### Given information:
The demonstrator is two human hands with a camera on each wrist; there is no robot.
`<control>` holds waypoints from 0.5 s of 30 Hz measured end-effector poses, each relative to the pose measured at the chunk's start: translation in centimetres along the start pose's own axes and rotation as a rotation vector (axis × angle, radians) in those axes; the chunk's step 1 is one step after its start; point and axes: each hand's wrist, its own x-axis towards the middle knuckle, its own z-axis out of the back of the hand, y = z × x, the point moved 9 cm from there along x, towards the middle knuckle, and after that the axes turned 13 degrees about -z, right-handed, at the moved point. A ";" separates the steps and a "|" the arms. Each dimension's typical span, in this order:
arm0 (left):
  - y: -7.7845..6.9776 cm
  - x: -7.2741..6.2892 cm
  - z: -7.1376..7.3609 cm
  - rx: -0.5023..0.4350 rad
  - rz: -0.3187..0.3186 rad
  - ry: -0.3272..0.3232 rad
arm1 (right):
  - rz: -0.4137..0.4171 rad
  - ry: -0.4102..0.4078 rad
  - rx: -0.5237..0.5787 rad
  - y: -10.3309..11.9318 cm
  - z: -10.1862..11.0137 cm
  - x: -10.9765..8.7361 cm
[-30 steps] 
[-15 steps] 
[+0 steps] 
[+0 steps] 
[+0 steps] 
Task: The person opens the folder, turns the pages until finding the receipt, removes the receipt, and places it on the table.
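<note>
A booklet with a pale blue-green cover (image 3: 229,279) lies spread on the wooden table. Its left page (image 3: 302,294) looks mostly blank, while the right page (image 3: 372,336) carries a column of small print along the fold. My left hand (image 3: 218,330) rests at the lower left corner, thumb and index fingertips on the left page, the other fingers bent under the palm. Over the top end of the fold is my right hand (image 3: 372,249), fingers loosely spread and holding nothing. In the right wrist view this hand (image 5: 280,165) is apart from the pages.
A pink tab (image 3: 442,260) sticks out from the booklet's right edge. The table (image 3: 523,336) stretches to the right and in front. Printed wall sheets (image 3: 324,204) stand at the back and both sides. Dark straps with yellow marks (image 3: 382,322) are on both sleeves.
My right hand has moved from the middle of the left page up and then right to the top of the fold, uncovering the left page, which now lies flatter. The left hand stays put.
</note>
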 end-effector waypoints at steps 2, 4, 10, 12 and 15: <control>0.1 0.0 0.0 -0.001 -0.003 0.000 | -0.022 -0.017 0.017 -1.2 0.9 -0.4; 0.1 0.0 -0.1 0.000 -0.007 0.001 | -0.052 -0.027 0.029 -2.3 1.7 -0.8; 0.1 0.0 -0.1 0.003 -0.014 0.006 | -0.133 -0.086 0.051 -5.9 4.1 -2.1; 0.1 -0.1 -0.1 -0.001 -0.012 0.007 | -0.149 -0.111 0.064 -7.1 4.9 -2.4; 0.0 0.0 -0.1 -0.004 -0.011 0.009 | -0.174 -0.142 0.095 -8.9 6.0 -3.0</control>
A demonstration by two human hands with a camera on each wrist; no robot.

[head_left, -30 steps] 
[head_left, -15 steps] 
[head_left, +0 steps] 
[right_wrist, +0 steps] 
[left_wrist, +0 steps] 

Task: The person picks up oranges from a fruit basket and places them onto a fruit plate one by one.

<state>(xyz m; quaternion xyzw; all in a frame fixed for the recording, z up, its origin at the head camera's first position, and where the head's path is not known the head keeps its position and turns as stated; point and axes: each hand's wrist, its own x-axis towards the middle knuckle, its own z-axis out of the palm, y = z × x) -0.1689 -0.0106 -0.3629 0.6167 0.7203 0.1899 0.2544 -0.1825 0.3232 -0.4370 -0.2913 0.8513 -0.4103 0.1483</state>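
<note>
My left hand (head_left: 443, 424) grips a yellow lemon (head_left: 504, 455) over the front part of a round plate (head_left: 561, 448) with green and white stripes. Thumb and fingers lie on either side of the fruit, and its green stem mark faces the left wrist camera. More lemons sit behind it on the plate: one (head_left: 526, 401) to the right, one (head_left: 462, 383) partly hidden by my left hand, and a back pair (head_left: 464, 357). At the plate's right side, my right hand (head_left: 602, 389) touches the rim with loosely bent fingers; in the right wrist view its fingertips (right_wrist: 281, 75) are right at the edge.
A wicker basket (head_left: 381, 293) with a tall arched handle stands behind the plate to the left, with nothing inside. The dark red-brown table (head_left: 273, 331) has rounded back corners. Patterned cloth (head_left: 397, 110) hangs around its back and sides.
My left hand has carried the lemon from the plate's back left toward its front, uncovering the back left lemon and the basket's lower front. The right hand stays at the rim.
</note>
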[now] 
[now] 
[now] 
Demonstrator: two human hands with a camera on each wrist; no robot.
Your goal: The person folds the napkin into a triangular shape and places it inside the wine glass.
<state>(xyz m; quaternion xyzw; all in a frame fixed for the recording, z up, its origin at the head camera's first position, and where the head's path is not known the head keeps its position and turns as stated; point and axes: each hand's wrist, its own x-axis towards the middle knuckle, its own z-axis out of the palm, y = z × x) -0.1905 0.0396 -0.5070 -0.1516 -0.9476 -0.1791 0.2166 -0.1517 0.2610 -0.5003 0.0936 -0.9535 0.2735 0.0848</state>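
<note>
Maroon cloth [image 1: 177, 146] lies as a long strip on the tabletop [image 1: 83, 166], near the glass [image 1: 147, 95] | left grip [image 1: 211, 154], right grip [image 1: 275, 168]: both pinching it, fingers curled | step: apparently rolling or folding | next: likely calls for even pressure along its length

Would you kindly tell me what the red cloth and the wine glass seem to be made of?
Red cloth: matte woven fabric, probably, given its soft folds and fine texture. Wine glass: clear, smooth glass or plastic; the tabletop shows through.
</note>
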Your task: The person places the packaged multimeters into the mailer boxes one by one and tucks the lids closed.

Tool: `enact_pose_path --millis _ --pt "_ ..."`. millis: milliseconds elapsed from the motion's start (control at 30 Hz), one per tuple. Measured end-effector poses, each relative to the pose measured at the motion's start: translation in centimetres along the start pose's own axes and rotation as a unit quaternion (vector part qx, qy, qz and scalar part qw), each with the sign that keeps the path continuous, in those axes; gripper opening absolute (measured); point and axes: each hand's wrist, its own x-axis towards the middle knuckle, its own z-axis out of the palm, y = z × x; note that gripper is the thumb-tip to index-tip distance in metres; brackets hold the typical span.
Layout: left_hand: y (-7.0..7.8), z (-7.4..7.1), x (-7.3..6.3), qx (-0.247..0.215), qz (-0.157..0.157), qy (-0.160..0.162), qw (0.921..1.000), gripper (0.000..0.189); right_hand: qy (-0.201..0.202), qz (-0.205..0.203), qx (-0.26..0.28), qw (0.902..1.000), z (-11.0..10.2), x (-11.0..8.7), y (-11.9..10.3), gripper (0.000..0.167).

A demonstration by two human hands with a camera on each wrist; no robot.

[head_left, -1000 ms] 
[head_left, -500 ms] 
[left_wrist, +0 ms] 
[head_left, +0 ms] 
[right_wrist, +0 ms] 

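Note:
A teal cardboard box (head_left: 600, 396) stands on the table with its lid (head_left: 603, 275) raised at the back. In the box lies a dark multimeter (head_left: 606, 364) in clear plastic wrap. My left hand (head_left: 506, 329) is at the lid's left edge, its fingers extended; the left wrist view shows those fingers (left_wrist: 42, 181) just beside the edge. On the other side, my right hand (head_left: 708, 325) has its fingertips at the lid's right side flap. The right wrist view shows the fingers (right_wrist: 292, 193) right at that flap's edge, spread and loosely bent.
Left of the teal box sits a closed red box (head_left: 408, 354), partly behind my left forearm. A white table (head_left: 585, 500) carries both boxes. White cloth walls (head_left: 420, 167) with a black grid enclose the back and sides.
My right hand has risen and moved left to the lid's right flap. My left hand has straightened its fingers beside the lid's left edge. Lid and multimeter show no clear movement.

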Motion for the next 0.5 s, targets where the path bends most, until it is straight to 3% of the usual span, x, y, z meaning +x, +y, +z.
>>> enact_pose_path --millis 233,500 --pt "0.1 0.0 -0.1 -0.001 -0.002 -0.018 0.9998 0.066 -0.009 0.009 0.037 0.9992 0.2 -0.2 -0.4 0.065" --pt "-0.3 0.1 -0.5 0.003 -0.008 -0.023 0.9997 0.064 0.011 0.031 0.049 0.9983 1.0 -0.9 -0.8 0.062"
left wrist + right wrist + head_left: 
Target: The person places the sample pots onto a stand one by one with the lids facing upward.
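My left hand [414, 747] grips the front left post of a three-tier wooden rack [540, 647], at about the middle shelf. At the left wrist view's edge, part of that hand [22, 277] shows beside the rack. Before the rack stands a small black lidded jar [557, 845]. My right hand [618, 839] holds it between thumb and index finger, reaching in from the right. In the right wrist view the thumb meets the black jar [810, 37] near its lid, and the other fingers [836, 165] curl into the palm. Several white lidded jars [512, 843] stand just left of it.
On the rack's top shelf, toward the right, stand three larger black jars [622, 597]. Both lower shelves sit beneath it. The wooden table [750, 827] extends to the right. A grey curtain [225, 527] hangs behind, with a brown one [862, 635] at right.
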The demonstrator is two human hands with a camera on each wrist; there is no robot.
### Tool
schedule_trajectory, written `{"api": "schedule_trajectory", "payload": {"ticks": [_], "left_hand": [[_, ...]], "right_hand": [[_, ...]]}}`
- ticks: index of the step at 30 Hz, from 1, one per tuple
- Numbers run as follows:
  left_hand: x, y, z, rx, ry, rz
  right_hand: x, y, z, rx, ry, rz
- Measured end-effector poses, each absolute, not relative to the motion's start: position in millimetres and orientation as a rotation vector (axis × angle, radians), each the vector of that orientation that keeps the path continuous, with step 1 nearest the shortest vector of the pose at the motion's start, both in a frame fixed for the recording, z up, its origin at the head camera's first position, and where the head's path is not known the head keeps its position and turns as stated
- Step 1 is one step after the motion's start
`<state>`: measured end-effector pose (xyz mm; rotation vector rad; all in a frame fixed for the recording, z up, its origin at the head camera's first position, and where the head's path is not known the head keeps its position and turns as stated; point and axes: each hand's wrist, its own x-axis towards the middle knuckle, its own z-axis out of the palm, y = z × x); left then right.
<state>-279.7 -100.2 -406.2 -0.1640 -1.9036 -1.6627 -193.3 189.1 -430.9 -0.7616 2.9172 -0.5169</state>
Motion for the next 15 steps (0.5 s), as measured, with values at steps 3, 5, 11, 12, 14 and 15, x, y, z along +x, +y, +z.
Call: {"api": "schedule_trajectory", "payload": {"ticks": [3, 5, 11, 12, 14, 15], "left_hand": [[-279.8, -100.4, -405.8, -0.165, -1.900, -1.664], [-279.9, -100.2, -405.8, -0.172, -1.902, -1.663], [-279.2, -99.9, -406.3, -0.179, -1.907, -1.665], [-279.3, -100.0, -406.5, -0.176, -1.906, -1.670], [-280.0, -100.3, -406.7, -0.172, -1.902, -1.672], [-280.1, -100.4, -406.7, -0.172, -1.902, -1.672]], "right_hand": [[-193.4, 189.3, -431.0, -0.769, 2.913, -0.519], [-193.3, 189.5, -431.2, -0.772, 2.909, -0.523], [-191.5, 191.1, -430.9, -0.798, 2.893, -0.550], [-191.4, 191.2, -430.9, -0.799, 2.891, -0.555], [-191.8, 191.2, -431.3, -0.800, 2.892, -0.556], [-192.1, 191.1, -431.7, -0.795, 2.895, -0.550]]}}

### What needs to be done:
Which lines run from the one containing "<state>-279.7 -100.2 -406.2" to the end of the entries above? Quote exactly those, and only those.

### Finished task:
<state>-279.7 -100.2 -406.2 -0.1640 -1.9036 -1.6627 -193.3 189.1 -430.9 -0.7616 2.9172 -0.5169</state>
Motion for the next 15 steps (0.5 s), as measured, with values at steps 3, 5, 11, 12, 14 and 15, x, y, z along +x, +y, +z.
Call: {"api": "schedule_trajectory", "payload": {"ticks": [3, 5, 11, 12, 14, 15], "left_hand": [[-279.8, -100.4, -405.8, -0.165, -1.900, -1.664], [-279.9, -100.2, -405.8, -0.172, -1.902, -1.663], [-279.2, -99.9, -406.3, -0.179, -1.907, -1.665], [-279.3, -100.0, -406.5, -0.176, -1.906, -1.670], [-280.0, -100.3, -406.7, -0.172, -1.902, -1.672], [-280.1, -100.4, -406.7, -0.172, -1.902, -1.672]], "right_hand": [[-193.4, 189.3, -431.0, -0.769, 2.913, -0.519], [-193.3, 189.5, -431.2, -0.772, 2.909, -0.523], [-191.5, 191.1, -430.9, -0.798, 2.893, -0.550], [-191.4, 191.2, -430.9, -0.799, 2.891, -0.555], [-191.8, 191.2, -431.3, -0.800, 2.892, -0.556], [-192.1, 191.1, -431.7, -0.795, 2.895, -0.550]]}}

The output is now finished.